In some ways it feels a bit odd to be reviewing each volume of Parade’s End rather than the entire novel. However, the sheer scale and complexity of the four-volume book militates against my being able to do justice to each volume’s particular concerns in a single review. If I can do any kind of justice to even one volume then I will be pleased. (I haven’t yet watched the BBC adaptation, so I’m coming to the books as it were unspoiled).
I stand for monogamy and chastity. And for no talking about it.
In Some Do Not… Ford subjects the brilliant and upright Christopher Tietjens to the disintegration of his rigid Edwardian psychology and moral code. Tietjens stands for an old, feudal, landed and taciturn class of Englishman; a man at home with the contours of birth, privilege, and society, whilst hating presumption and overt sentiment. For such a man to be married to Sylvia, a repulsive but beautiful adulterer without a hint of remorse or sympathy, whilst falling in love with the intelligent, witty, altogether charming Valentine, tests both his moral and social principles to the limit.
If you wanted something killed you’d go to Sylvia Tietjens in the sure faith that she would kill it: emotion, hope, ideal; kill it quick and sure. If you wanted something kept alive you’d go to Valentine: she’d find something to do for it. . . .
With the coming of the War and his service Tietjens seems broken, his brilliance slipping away, as the world in which he was so at home slips away amidst the bellicose tumult, whilst he retains the principles which keep him from divorce and happiness. He maintains that he is a sentimentalist at heart, and it is such sentimentalism which keeps him attached to the moral code the world seems to be shedding and, perhaps, never truly held. For Ford forcefully asserts the human realities that Edwardian society struggled to deny: fractured marriage, adultery, ambition, expression, and institutional prejudice and fallibility. Throughout the novel ‘Some do and some do not’ stand as summations of divisions of class, principle and service, most of which Tietjens manages to fall foul of, be it by resentment of his birth, his ability, moral code, or War service.
She looked at Tietjens now with a sort of gloating curiosity. How was it possible that the most honourable man she knew should be so overwhelmed by foul and baseless rumours? It made you suspect that honour had, in itself, a quality of the evil eye. . . .
Sylvia, as loathsome a woman as one is likely to come across in literature, constantly works to undermine her husband. As she herself understands, ‘She preferred to inflict deeper and more quiet pains.’ That so many are prepared to believe her, and those like her, is testament to the rot Ford saw at the heart of pre-War society. Tietjens perceives this and it drives him to the nihilism of the latter part of Some Do Not…

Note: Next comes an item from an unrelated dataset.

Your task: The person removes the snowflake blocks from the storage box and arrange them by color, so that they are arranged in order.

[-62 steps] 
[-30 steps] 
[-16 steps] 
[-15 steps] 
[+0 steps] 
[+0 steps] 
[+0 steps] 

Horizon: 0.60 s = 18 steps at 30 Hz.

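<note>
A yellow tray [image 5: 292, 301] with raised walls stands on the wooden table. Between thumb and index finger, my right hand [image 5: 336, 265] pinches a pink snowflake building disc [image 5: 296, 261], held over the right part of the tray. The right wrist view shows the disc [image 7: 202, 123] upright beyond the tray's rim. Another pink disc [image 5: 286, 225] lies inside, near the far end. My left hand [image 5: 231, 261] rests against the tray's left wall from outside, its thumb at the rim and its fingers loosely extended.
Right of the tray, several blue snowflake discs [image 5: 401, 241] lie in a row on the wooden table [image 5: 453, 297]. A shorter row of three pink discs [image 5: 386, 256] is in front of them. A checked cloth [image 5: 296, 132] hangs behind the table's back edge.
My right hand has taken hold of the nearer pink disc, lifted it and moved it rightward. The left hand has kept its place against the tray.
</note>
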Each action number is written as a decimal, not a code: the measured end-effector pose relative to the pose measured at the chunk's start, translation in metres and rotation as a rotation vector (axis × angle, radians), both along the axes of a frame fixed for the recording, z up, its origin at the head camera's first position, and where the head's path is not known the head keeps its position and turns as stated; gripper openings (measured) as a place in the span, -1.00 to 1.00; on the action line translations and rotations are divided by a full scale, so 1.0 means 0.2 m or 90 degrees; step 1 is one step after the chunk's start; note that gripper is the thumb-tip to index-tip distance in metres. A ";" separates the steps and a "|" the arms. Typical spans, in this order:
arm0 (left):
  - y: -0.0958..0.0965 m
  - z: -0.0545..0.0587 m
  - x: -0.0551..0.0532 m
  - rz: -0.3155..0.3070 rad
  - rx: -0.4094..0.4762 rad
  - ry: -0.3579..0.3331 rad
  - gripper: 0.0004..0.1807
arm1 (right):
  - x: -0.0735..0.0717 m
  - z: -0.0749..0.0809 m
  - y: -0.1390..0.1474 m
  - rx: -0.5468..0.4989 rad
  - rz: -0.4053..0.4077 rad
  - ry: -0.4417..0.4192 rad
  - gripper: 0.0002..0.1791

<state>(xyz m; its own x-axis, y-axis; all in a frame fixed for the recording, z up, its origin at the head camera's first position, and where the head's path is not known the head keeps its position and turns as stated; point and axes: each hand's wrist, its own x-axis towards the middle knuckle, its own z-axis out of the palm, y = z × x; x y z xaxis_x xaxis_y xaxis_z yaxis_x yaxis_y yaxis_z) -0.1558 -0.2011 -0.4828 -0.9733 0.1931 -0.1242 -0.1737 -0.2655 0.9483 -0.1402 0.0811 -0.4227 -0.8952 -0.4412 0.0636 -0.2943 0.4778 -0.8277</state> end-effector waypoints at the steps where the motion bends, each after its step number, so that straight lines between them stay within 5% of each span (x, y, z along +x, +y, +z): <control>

You see in such a world as this, an idealist – or perhaps it’s only a sentimentalist – must be stoned to death. He makes the others so uncomfortable. He haunts them at their golf.
Indeed, Tietjens’ own brother – a model of Yorkshire taciturnity – is more willing to believe in the possibility of serious moral and financial failings on Christopher’s part, than to countenance the error of a bank, a ‘prop of England’.
It is Ford’s psychology which I so admire. He plunges the reader into the mental life of his characters as they twist and turn under the pressures of society, duty, memory, and love. The narrative is far from linear as we often find out about a character’s feelings about an event or individual only at the end of Ford’s investigation of their response to it. This renders our apprehension of the narrative as partial as any of its inhabitants and Parade’s End a far more modern novel than it might otherwise appear. A kind of fear seems to drive so many, epitomised, perhaps, in the person of Tietjens’ old friend Macmaster: a Scotsman of low birth who idolises the Romantics, and who is searching for security and esteem, everything his friend has without apparent effort or desire, and finds in the wife of a lewd madman the pillar he needs to rise.
One has to be slightly concerned by the anti-Semitism which occasionally emerges in Ford’s novels, or, at least, that of his characters; and one rather hopes it is merely the latter. All one can really say at this point is that such things are a reminder of how prevalent such language and sentiment really was at the time. (Parade’s End was published during the 1920s). Eliot and others were as guilty as Ford, if not more so. Which certainly excuses nothing, but at the very least it gives a more rounded picture of a period when writers might also easily oppose Protestant and Papist within the work as a signifier of divided loyalties. A very different world.
In the end we might censure Tietjens for the tenacity of his principled stand. For all his brilliance he lacks the flexibility to consummate his love for Valentine in any sense. He does not bend, he breaks as his world dissolves. But even then he cannot quite give in and Ford’s novel is greater for it. Roll on No More Parades.
A man with doubts is more of a man, with eyes, hands, the need for food and for buttons to be sown on.
My thanks to Penguin for providing this review copy.